Second, the results of this study could also be of use for corpus linguistics researchers to inform their research design and account for all variables. To list one example, the present results differed from those of other studies on error identification (Amiri and Puteh, 2017) because of differences in key variables (e.g., task type). This was somewhat expected because as Granger (1998a) states, “learner output has been shown to vary according to the task type” (p. 8). As a matter of fact, the author further adds that “the topic is also a relevant factor because it affects lexical choice, while the degree of technicality affects both the lexis and the grammar” (p. 8). Nevertheless, while not surprising, differences in findings do bring to the fore the need to rigorously report all variables to determine to what extent research findings may (or not) be applicable to other learning environments. For this same reason, caution should be exercised in the interpretation of the results in this study.

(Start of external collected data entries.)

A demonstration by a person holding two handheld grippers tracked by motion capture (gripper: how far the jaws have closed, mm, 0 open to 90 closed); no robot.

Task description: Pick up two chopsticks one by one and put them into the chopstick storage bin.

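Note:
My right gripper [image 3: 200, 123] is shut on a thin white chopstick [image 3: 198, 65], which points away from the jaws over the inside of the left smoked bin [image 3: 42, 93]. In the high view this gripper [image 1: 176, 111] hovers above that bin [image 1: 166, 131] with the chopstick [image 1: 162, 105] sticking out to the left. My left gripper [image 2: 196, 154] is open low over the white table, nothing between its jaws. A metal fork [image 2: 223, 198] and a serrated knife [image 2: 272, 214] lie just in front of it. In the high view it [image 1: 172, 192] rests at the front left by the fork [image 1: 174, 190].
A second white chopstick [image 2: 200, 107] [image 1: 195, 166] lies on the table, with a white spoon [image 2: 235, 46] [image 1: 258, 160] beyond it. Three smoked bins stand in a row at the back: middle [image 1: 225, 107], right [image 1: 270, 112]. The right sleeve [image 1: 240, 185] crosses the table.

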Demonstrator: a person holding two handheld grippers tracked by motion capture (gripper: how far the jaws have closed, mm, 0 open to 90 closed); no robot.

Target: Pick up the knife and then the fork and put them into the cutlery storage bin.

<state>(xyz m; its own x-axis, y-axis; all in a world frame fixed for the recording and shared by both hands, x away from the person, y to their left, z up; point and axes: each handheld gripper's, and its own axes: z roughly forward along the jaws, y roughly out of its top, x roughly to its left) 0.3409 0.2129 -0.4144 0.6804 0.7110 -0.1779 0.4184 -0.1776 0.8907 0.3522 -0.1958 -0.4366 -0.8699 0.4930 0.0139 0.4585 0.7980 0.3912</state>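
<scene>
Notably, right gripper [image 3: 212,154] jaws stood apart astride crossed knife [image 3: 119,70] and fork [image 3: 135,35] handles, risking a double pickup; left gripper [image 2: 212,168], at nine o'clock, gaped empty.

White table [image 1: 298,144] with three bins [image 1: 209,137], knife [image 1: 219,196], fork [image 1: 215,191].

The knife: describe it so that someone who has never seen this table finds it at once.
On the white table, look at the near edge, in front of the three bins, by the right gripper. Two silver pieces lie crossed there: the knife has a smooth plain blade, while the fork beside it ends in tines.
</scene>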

Third, it is hoped that L2 practitioners and L2 learners alike can benefit from the bird's eye view of the L2 error patterns of the EFL learners in this investigation. That is, the fact that the error frequencies of some L2 error categories still ranked high over time seems to suggest that learners' L2 knowledge of lexical, syntactic, morphological, and stylistic domains could need more expert input (in the form of explicit instruction and/or feedback) depending on the complexity of the target structure—an aspect already touched upon in the bulk of written CF studies (Bonilla-López et al., 2021; Diab, 2015). Taking this into consideration, the present findings may be useful to increase L2 practitioners' awareness of potential areas of struggle of FL college learners and to inform, as a result, the creation of classroom materials that will cater to their students' linguistic needs.
Finally, future studies might want to consider the following caveats. It is hard to characterize an entire learner type on the basis of a small learner corpus based on one text type and collected at a given point in time (i.e., synchronic). Therefore, studies that aim for a larger sample and that create a learner corpus consisting of varied rhetorical patterns, emerging from one prompt only (per pattern), and having similar text length remain in order. Doing so would improve control of variables such as task, topic, and text length and allow a fairer comparison among learners (see Caines and Buttery, 2018 for an explanation of opportunity of use). As a matter of fact, in the context of this investigation, there is a clear need to conduct a nationwide corpus investigation that gathers a variety of texts both at a high school and university level and for larger stretches of time (i.e., diachronic). In other words, besides administering much-needed L2 competence tests (e.g., PELEX efforts), analyzing learners' actual L2 output through corpus data may be the only way of painting a complete picture of the country's L2 English situation as far as proficiency is concerned. In this respect, while targeted at college level, the present corpus-aided investigation constitutes a start in that direction.